Your instructions:
Omitting all images, set down every line below exactly as it appears.

Collected material:
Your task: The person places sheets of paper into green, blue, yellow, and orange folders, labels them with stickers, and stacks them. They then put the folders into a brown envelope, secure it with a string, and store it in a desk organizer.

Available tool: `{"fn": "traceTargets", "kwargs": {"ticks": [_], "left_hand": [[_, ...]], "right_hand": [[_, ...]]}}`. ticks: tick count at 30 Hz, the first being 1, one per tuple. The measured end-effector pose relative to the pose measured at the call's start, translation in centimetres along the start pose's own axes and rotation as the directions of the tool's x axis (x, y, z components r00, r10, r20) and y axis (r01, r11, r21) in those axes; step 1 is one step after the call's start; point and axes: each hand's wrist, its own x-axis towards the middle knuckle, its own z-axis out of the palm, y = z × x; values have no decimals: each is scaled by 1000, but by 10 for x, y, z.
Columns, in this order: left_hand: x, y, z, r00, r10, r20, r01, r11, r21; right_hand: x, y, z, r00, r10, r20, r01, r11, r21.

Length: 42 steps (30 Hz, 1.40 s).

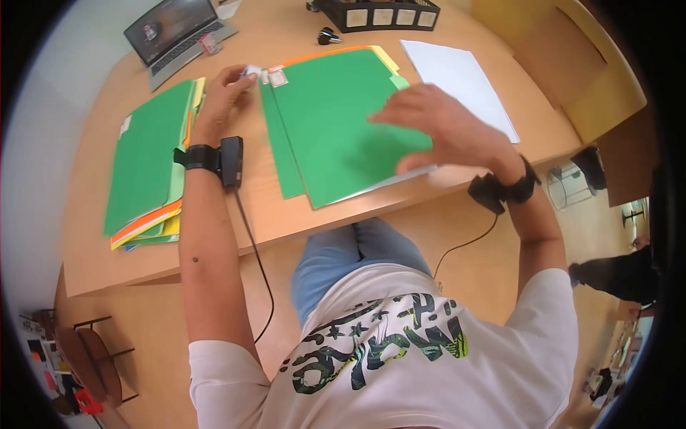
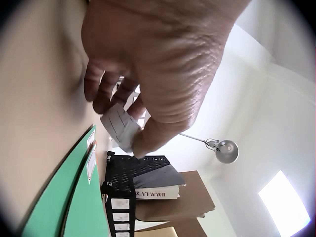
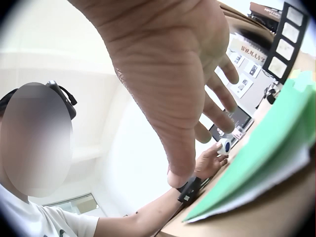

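My left hand (image 1: pixel 223 100) pinches a small white roll of labels (image 2: pixel 121 127) between thumb and fingers, at the top left corner of the green folders. Thin dark lines mark its white surface, and a blue centre shows in the right wrist view. My right hand (image 1: pixel 454 129) hovers over the lower right of the front green folder (image 1: pixel 336 121), fingers spread and holding nothing. A second green folder (image 1: pixel 275 143) peeks out beneath on the left. Both bear small white labels (image 1: pixel 278 78) near the top left corner. Orange and yellow edges stick out at the top.
A stack of green, orange and yellow folders (image 1: pixel 146 157) lies at the left of the table. White paper (image 1: pixel 461 82) lies to the right. Behind are a laptop (image 1: pixel 175 36), a small black object (image 1: pixel 329 36) and a black rack (image 1: pixel 386 16). Cables hang from both wrist cameras.
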Motion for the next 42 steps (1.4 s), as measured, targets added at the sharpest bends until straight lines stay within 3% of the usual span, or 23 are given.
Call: {"fn": "traceTargets", "kwargs": {"ticks": [1,3,5,8,11,14,20,22,23,24,26,28,31,34,37,42], "left_hand": [[-5,8,6,998,4,62,3,993,-118],[-13,24,13,987,57,151,-31,986,-166],[-18,35,21,967,115,226,-59,969,-239],[-20,47,29,953,175,248,-85,939,-334],[-23,54,32,947,188,260,-92,935,-343],[-24,52,32,950,182,255,-89,937,-338],[-16,43,26,971,186,149,-125,930,-347],[-14,41,22,985,140,97,-101,938,-330],[-10,37,18,994,99,38,-88,972,-220],[-5,30,14,998,65,-25,-67,992,-107],[3,10,5,987,64,-150,-33,980,197],[7,-3,1,959,139,-249,18,843,538],[1,-3,10,924,156,-348,203,572,795],[-5,-4,17,889,383,-252,57,454,889],[-4,9,24,924,381,29,-203,424,882],[-21,34,44,970,96,224,-244,407,880]], "right_hand": [[16,3,2,999,3,-40,-3,1000,19],[53,10,3,992,25,-122,-19,999,50],[90,25,16,980,-37,-195,30,999,-41],[127,31,26,998,49,-24,-53,979,-196],[137,39,41,983,-63,-174,23,974,-225],[147,40,49,975,101,-197,-103,995,-2],[150,35,54,969,62,-237,-53,998,46],[161,56,74,945,165,-281,-119,977,174],[166,60,79,928,219,-301,-149,960,239],[168,64,82,966,219,-136,-191,962,195],[173,68,82,954,229,195,-249,965,84],[172,69,92,956,185,229,-195,981,21],[178,74,103,945,199,259,-198,980,-28],[190,72,105,902,293,315,-310,951,3],[200,90,119,899,308,311,-343,937,63],[193,106,129,950,207,232,-251,952,177]]}}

Reply:
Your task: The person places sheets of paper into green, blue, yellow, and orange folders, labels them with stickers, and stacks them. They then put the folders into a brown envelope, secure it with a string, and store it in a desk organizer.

Available tool: `{"fn": "traceTargets", "kwargs": {"ticks": [_], "left_hand": [[_, ...]], "right_hand": [[_, ...]]}}`. ticks: tick count at 30 Hz, the first being 1, one per tuple. The measured end-effector pose relative to the pose measured at the call's start, translation in centimetres along the start pose's own axes and rotation as the directions of the tool's x axis (x, y, z components r00, r10, r20) and y axis (r01, r11, r21) in those axes; step 1 is one step after the call's start; point and axes: each hand's wrist, its own x-axis towards the middle knuckle, its own z-axis out of the palm, y = z × x; values have no decimals: each is scaled by 1000, but by 10 for x, y, z.
Columns, in this order: left_hand: x, y, z, r00, r10, r20, r01, r11, r21; right_hand: x, y, z, r00, r10, r20, r01, r11, r21.

Length: 42 steps (30 Hz, 1.40 s).


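My left hand (image 1: pixel 223 100) pinches a small white roll of labels (image 2: pixel 121 127) between thumb and fingers, at the top left corner of the green folders. Thin dark lines mark its white surface, and a blue centre shows in the right wrist view. My right hand (image 1: pixel 454 129) hovers over the lower right of the front green folder (image 1: pixel 336 121), fingers spread and holding nothing. A second green folder (image 1: pixel 275 143) peeks out beneath on the left. Both bear small white labels (image 1: pixel 278 78) near the top left corner. Orange and yellow edges stick out at the top.
A stack of green, orange and yellow folders (image 1: pixel 146 157) lies at the left of the table. White paper (image 1: pixel 461 82) lies to the right. Behind are a laptop (image 1: pixel 175 36), a small black object (image 1: pixel 329 36) and a black rack (image 1: pixel 386 16). Cables hang from both wrist cameras.
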Motion for the next 42 steps (1.4 s), as measured, targets added at the sharpest bends until straight lines stay within 3% of the usual span, or 23 are given.
Call: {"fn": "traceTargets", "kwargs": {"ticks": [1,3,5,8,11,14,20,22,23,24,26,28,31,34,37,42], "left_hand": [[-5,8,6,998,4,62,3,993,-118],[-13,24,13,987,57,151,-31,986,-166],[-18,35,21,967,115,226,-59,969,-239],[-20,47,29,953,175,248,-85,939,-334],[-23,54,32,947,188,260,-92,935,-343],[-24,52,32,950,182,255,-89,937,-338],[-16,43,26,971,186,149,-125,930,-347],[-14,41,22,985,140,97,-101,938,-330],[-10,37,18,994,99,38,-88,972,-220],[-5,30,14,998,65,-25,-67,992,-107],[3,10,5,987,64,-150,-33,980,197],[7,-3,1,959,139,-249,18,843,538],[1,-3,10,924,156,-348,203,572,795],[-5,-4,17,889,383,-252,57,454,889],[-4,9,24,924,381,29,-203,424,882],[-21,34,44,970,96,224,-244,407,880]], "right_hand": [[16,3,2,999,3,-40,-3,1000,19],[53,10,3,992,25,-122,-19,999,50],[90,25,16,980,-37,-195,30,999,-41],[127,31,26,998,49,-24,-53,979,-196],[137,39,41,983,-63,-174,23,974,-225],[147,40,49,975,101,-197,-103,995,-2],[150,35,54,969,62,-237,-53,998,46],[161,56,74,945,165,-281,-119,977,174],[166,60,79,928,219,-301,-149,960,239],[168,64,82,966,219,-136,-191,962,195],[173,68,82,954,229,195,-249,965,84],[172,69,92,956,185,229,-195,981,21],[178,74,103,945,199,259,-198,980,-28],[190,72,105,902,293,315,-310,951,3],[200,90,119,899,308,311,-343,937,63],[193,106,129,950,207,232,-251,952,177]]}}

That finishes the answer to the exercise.